I have a hdd lag when I try to open new applications or when bash tries to autocomplete some commands and/or when I type some text into the browser. From time to time, when something releated to hdd activity is made, the system doesn't respond for 2 - 3 seconds then the things are go back to normal. The "df" command, also, waits 3 - 5 seconds before show me the amout of free space on my partitions.

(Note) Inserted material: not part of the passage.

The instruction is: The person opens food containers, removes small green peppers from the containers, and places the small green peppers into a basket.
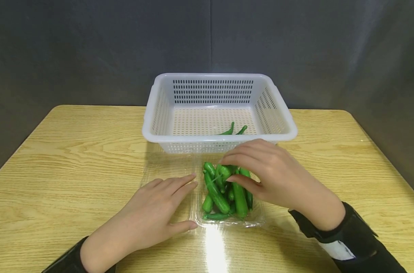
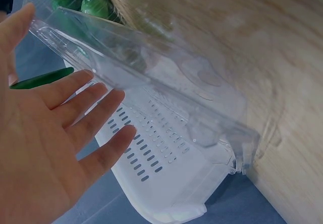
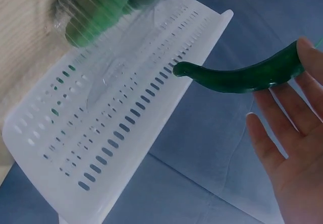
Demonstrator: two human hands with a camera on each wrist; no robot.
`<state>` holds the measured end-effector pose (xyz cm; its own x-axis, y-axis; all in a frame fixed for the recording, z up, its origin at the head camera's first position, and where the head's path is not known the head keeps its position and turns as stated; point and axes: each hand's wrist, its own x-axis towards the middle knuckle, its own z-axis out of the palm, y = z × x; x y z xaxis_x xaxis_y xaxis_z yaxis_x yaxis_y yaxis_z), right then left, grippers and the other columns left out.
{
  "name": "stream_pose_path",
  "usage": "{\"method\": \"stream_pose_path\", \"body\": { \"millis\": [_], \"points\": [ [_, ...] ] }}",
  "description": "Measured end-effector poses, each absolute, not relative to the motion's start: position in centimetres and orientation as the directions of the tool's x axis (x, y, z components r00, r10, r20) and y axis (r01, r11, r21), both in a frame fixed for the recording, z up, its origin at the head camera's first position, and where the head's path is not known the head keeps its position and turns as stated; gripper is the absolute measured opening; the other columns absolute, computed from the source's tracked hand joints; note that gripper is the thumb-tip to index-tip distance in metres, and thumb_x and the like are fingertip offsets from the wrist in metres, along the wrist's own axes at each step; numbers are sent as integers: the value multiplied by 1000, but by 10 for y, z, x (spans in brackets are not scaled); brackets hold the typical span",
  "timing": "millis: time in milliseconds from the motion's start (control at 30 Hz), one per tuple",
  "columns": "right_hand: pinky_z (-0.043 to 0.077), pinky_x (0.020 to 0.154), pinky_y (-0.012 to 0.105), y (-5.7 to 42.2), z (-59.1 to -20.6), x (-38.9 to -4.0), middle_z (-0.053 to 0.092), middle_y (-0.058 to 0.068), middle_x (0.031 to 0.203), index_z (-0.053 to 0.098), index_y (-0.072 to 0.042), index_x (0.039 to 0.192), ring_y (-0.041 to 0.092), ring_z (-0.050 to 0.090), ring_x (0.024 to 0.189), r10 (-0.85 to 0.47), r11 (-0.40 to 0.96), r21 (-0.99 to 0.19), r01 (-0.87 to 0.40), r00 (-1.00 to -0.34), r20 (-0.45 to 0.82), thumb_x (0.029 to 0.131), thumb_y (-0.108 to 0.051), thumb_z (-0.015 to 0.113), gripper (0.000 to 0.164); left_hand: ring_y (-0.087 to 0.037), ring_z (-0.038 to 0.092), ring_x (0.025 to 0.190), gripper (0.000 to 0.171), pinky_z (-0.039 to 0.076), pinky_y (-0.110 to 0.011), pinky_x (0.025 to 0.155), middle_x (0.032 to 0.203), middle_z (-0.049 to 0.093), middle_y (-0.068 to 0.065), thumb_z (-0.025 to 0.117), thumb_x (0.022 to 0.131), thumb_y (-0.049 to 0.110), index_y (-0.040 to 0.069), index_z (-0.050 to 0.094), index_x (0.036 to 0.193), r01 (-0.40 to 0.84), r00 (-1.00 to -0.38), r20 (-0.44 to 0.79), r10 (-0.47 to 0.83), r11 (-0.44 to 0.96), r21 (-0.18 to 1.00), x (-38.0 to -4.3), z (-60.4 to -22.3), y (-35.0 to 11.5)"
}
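Observation:
A hinged clear plastic clamshell box [image 1: 258,223] lies unfolded on the table. Its right half holds several long green peppers [image 1: 240,199], heaped at different angles. My right hand [image 1: 272,172] is over that half and pinches a glossy, curved green pepper [image 3: 237,80] between thumb and fingers. Its narrow knobbed end points away from the hand in the right wrist view. My left hand [image 1: 156,208], fingers extended, lies over the clamshell's left half [image 1: 169,163], fingertips by the hinge. Whether it presses on the plastic I cannot tell.
Behind the clamshell stands a white perforated basket [image 1: 214,138], with stem ends of a few green peppers [image 1: 229,131] visible inside near its front wall. Wooden tabletop [image 1: 74,159] extends to both sides. A dark grey curtain-like wall [image 1: 101,49] rises at the back.

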<state>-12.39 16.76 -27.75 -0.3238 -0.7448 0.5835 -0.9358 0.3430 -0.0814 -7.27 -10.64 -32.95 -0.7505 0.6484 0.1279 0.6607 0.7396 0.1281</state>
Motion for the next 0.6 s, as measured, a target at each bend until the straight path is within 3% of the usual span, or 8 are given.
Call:
{"method": "stream_pose_path", "body": {
  "millis": [200,300,600],
  "points": [
    [50,93,35,171,-272,-123,70,4,109,70,-5,113,21,65,102,-728,328,-72,-942,-301,616,93,-21,71,25,-27,50,130,83,42,-53,104,152,43,-7,63,87,63,6,49,145,659,-752,124,648,741,126,-72,-330,-106],
    [48,96,33,173,-270,-123,70,4,110,70,-4,114,22,65,104,-722,335,-71,-939,-305,622,99,-28,61,29,-27,50,130,83,42,-53,104,152,43,-8,62,87,63,6,49,145,662,-749,127,650,740,122,-72,-330,-106],
    [49,96,34,177,-264,-126,71,7,110,70,-2,111,25,66,102,-685,390,-6,-921,-295,666,103,-33,52,36,-26,50,130,82,42,-52,104,152,44,-8,62,88,63,5,49,145,667,-745,133,654,736,116,-72,-329,-106]
  ]
}}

And I have a strange *dmesg* message - it seems to be something regarding my UFS partions. 

Here is the fstab:


```
# Device	Mountpoint	FStype	Options	Dump	Pass#
/dev/ada0s4a	/		ufs	rw	1	1
/dev/ada0s4b	none		swap	sw	0	0
```


Attached is my *dmesg* output message.

Please, help!

Cheers,
phpwolf


----------



## wblock@ (Jul 15, 2012)

Please make it easier for people to read text files by putting them on pastebin.com or a similar service.


----------



## SirDice (Jul 16, 2012)

Why are you running -CURRENT?


----------



## phpwolf (Jul 16, 2012)

SirDice said:
			
		

> Why are you running -CURRENT?



Because I need kms support for my optimus video card.


----------



## phpwolf (Jul 16, 2012)

wblock@ said:
			
		

> Please make it easier for people to read text files by putting them on pastebin.com or a similar service.



I didn't know FreeBSD forums needs such a special service to keep all of these alive. Seriouslly, if you consider a crime to upload an 1k txt file on your servers...

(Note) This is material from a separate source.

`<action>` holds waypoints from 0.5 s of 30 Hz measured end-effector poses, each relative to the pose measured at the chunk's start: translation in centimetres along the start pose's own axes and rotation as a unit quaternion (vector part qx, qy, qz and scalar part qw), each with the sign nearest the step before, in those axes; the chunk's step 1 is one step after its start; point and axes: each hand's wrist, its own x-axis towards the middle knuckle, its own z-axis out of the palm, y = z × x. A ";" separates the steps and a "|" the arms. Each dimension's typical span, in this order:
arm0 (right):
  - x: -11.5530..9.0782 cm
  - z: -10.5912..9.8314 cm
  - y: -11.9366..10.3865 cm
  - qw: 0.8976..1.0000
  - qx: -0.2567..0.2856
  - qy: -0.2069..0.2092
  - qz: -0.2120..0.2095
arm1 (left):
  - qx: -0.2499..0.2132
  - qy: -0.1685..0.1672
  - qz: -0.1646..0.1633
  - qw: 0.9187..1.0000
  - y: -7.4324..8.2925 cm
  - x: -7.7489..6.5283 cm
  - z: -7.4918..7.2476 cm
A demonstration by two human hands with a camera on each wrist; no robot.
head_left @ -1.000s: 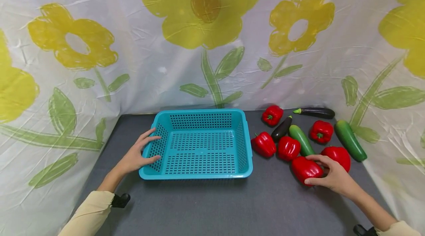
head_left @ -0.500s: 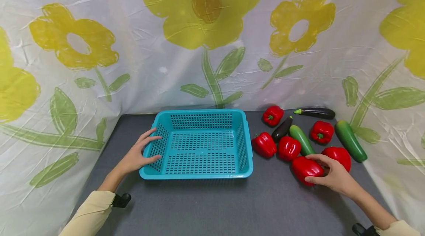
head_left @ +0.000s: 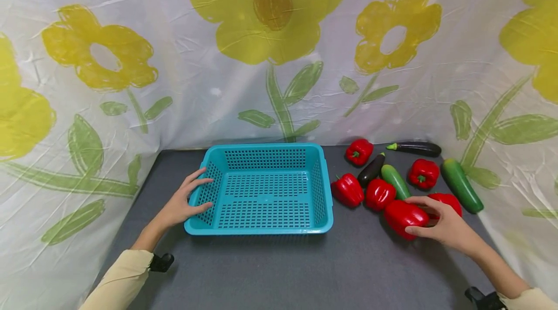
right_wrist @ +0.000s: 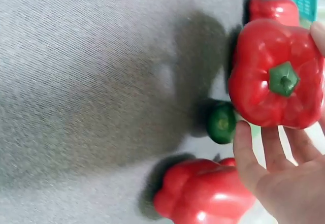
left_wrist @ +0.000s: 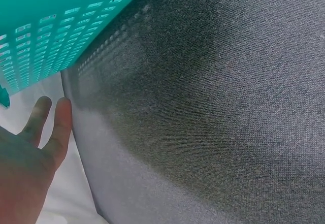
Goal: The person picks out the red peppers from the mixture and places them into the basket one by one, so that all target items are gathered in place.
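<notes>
At the left end of a turquoise basket [head_left: 261, 230], my left hand [head_left: 176, 206] reaches over the rim, thumb and fingers straight and spread. In the left wrist view, two fingers [left_wrist: 62, 127] extend apart below the perforated wall. My right hand [head_left: 444, 227] grips a red bell pepper [head_left: 403, 218], thumb on its near side and fingers on its far side. The right wrist view shows this bell pepper [right_wrist: 259, 87] with its green stem toward the camera and fingers against its side. Another red bell pepper [head_left: 446, 199] is partly hidden behind the right hand.
Behind the held pepper lie more red bell peppers [head_left: 380, 195], a cucumber [head_left: 394, 180] and a small eggplant [head_left: 371, 169]. A long eggplant [head_left: 416, 148] lies at the back, and a larger cucumber [head_left: 461, 186] at the right edge. A flowered cloth [head_left: 209, 106] hangs behind the grey table [head_left: 270, 271].
The right hand has shifted slightly up and right with the red bell pepper, which now covers more of the cucumber's end and the pepper behind. The left hand stays at the basket.
</notes>
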 end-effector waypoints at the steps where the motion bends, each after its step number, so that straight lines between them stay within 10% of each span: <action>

http://pastebin.com/f6aNQftt


----------



## SirDice (Jul 16, 2012)

You really shouldn't run -CURRENT. Especially as a newbie. -CURRENT is a work in progress and at times doesn't even build.


----------



## wblock@ (Jul 16, 2012)

phpwolf said:
			
		

> I didn't know FreeBSD forums needs such a special service to keep all of these alive. Seriouslly, if you consider a crime to upload an 1k txt file on your servers...
> 
> http://pastebin.com/f6aNQftt



It's not a requirement.  But when you want help with a problem, making it as easy as possible to get the information encourages people to help and shows respect for their time.


----------



## phpwolf (Jul 18, 2012)

wblock@ said:
			
		

> It's not a requirement.  But when you want help with a problem, making it as easy as possible to get the information encourages people to help and shows respect for their time.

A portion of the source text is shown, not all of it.